Former dean honored for “exemplary service”

John Karakash blows out the candles on his birthday cake.

John Karakash, dean emeritus of the engineering college, is a bit stooped and hard of hearing as he approaches his 25th year of formal retirement.
But he has lost none of the wit, restless curiosity or devotion to students that have endeared him to Lehigh for almost six decades.
On June 21, at a lunch in honor of his 90th birthday, Karakash looked out on a crowd of well-wishers, including former colleagues and former students – some of them already in early retirement, and said:
“When I look around this table, I see a lot people whose lives I touched and who have touched me.
“I hope that by my 100th birthday, most of you will have graduated.”
Serving his country
John J. Karakash was born on June 14, 1914 – on Flag Day, he often notes, in the country that would adopt him a quarter-century later – to Greek parents in Istanbul, Turkey.
Educated in French schools, he grew up speaking three languages and had a front-row seat to some of the events that shaped the 20th century – the bitter aftermath of the First World War, the Bolshevik Revolution in Russia, and the rise of modern Turkey from the breakup of the Ottoman Empire.
Karakash moved to the United States in his early 20s and completed a bachelor’s degree in electrical engineering from Duke University and a master’s degree in the same field from the University of Pennsylvania. He helped create the world’s first computer at Penn, and he came to Lehigh in 1946 as an assistant professor of electrical engineering, rising to become head of his department, then dean of the engineering college from 1966 until his retirement in 1980.
All along, world affairs and 20th-century history have consumed Karakash. Even before his arrival at Lehigh, he had written editorial columns for some of America’s major metropolitan newspapers and had traveled the American heartland to lecture on foreign affairs.
“After World War II,” Karakash frequently recalls, “my father told me this: ‘You have become a citizen of the country [America] that saved the world. Serve it.’”
In the past six or seven years, Karakash has written more than 30 op-ed columns for The Morning Call in Allentown, Pa. The most recent, which discussed the war in Iraq, was published on the day of his 90th birthday party.

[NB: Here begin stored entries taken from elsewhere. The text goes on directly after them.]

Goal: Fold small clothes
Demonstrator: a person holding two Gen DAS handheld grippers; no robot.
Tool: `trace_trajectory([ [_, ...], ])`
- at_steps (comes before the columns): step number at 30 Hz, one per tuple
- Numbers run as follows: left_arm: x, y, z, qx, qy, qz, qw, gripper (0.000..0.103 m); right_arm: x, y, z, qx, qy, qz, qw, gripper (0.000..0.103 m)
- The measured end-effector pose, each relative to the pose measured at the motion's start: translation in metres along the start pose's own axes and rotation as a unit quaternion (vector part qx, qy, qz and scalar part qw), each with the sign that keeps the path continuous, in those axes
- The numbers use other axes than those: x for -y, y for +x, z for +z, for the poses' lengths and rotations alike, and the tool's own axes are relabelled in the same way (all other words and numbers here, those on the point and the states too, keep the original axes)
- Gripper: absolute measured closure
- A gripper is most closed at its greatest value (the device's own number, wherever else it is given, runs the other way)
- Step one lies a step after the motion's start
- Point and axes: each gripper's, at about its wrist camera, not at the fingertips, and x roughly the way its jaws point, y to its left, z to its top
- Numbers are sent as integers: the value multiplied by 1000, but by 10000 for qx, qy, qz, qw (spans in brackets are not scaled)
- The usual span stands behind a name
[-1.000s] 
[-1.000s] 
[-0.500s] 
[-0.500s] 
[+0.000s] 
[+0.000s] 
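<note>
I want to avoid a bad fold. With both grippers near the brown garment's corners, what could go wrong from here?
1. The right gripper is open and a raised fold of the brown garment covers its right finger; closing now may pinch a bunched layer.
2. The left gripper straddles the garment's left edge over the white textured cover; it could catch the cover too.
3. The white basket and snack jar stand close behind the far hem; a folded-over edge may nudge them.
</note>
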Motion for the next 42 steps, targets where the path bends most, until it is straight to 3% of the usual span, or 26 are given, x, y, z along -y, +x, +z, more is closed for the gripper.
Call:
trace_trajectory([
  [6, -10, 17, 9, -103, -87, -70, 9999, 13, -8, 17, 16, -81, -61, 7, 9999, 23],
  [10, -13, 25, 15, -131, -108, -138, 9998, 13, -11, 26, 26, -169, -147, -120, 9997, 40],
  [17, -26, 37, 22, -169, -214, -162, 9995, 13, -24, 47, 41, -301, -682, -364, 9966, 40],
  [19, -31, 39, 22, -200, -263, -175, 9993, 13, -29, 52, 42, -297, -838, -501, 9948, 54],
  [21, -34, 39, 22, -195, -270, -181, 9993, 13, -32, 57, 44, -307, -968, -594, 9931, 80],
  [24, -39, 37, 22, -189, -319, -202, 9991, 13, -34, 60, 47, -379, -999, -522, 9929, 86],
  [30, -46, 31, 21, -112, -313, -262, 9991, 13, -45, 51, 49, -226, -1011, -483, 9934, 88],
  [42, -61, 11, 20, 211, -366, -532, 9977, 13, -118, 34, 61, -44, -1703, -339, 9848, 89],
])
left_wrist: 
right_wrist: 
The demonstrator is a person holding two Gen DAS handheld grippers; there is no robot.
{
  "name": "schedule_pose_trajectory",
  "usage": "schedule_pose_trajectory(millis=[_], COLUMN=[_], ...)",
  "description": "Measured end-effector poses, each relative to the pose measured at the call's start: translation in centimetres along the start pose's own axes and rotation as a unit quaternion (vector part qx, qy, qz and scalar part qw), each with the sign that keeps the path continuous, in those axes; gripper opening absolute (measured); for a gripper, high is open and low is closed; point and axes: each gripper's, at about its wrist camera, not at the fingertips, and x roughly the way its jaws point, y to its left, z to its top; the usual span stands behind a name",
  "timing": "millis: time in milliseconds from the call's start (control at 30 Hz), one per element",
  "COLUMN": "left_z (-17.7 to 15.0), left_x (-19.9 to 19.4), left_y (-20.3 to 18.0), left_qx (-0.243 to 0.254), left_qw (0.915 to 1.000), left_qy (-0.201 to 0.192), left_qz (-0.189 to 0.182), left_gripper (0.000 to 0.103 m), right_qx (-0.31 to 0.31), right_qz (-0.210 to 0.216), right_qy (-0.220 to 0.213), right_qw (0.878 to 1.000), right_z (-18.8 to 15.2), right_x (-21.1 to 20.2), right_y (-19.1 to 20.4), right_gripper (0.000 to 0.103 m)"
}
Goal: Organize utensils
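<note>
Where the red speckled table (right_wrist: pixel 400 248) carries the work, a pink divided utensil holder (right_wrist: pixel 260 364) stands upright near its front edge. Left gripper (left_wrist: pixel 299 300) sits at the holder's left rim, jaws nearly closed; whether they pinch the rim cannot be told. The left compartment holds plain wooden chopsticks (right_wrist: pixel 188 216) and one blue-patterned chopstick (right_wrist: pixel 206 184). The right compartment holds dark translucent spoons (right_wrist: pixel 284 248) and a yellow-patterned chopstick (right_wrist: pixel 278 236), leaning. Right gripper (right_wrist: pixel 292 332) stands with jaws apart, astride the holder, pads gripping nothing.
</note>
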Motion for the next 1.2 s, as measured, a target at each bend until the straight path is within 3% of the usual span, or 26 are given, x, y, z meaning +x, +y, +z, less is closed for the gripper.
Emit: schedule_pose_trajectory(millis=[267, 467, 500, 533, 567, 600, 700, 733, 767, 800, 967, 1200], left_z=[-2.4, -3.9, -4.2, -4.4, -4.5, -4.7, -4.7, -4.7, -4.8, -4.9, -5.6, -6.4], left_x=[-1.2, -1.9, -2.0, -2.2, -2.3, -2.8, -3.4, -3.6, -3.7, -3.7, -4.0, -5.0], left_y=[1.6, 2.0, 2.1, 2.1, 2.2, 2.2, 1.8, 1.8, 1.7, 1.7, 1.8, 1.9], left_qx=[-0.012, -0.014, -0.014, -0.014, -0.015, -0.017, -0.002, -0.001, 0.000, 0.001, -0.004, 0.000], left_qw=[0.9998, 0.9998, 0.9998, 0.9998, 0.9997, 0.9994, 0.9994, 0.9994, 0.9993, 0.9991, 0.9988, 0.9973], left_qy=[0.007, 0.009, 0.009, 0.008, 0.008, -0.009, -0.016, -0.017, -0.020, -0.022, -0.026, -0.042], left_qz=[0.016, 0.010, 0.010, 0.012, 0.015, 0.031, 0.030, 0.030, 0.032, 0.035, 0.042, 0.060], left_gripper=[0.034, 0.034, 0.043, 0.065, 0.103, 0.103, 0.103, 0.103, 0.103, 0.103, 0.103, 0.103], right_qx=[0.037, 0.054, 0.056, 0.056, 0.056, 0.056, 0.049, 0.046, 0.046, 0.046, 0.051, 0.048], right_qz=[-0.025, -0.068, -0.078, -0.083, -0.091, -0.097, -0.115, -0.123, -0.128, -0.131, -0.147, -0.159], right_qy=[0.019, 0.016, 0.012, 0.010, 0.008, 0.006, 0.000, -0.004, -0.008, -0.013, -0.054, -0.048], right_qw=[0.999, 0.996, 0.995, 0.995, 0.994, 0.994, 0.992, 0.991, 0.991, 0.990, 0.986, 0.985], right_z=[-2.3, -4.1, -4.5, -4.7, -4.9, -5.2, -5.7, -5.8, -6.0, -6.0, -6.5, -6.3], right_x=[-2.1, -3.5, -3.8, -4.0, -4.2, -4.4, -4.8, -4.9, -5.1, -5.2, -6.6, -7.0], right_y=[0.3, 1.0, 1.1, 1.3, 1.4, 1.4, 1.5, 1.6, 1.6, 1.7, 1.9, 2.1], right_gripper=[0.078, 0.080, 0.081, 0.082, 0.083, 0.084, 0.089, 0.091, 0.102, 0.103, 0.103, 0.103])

”The highest ideals of citizenship
The Pennsylvania House of Representatives recognized Karakash’s accomplishments by approving a proclamation that commended the former dean for “demonstrating the highest ideals of citizenship” and for “an exemplary record of service, leadership and achievements.”
The proclamation noted the formal awards Karakash has received from Lehigh, including an honorary doctorate of engineering degree, a visiting professorship and a $1 million student-scholarship endowment established in his name, and a Distinguished Leadership Award given to Karakash in 1990 by the Lehigh Class of 1980 and the Lehigh University Alumni Association.
Former colleagues who attended his 90th birthday party, sponsored by the engineering college at the Bridgeworks Restaurant, remembered the lengths to which Karakash went to help students as well as fellow professors and deans.
“I met John when I was a freshman,” said Donald Talhelm, retired professor and former associate chairman of electrical engineering. “I can’t understand why he would say now that he has trouble sleeping. When I was a graduate student at Lehigh, I lived at the corner of Vine Street and Packer Avenue. Many nights, at 2 or 3 a.m., I would look out my window down to the street and see John either going to Lehigh or walking home from Lehigh.
“A lot of Lehigh students owe John Karakash a debt of gratitude. He helped them out even when they didn’t realize it.”
Donald Bolle, who succeeded Karakash as engineering dean, recalled meeting Karakash a quarter-century ago when he came to Lehigh to interview for the deanship.
“I was getting on the plane to go home after my first interview for the job,” said Bolle, who is now chair of the department of electrical and computer engineering, “when a stewardess came running onto the plane asking, ‘Is Dr. Bolle here? There’s a phone call for you.’
“That was back before the days of cell phones,” said Bolle. “I had to walk off the plane and back into the terminal to take the phone call. It was John on the other end of the line. He just wanted to call and wish me bon voyage. He was able to hold the plane; that shows what kind of influence he had in the community.”